Task prompt:
Take the material below and restate it word for word, stopping after the line in which "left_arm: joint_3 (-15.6" occurs.

Information provided:
......
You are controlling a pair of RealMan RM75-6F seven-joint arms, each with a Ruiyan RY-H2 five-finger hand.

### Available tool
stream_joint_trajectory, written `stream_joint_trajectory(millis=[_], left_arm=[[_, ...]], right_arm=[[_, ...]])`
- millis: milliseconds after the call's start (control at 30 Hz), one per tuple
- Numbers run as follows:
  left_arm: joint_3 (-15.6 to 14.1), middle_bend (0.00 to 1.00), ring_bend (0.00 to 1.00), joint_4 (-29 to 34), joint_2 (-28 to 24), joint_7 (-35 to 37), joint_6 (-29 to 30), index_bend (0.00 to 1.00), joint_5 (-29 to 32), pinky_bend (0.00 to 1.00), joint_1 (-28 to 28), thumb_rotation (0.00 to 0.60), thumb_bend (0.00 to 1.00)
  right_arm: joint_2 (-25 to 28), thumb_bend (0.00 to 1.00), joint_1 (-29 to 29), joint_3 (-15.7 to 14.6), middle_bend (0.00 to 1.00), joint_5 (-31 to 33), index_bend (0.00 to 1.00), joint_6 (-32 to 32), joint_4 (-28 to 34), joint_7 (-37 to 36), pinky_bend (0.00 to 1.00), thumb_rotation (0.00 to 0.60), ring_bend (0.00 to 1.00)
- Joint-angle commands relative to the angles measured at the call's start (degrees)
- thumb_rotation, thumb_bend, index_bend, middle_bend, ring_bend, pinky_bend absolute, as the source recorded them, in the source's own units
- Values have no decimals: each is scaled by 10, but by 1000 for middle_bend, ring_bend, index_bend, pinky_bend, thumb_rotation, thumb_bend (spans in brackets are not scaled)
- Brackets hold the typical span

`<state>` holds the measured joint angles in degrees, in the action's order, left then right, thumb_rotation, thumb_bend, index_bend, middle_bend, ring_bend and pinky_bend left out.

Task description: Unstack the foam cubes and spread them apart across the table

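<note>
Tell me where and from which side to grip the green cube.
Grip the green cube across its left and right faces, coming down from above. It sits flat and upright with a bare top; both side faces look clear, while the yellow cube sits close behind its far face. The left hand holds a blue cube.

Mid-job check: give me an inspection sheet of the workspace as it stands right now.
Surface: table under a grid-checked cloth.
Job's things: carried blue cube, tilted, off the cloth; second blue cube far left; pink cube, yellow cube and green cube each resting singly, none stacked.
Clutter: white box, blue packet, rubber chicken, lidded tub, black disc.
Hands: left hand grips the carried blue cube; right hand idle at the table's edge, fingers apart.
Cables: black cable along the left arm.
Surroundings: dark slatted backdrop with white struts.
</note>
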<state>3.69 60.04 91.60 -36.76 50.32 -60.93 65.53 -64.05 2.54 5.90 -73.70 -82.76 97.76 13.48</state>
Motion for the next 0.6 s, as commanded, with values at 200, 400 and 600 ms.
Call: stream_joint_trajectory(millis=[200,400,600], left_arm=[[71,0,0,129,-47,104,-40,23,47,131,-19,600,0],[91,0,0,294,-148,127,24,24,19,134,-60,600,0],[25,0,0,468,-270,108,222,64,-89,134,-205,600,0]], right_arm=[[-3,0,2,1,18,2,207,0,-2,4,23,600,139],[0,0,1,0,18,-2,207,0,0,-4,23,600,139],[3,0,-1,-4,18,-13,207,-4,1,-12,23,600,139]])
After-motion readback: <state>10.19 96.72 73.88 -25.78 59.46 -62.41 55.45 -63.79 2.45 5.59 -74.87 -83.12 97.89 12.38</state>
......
Result of the task:
You are controlling a pair of RealMan RM75-6F seven-joint arms, each with a Ruiyan RY-H2 five-finger hand.

### Available tool
stream_joint_trajectory, written `stream_joint_trajectory(millis=[_], left_arm=[[_, ...]], right_arm=[[_, ...]])`
- millis: milliseconds after the call's start (control at 30 Hz), one per tuple
- Numbers run as follows:
  left_arm: joint_3 (-15.6 to 14.1), middle_bend (0.00 to 1.00), ring_bend (0.00 to 1.00), joint_4 (-29 to 34), joint_2 (-28 to 24), joint_7 (-35 to 37), joint_6 (-29 to 30), index_bend (0.00 to 1.00), joint_5 (-29 to 32), pinky_bend (0.00 to 1.00), joint_1 (-28 to 28), thumb_rotation (0.00 to 0.60), thumb_bend (0.00 to 1.00)

For this exercise, nothing more remains to be done.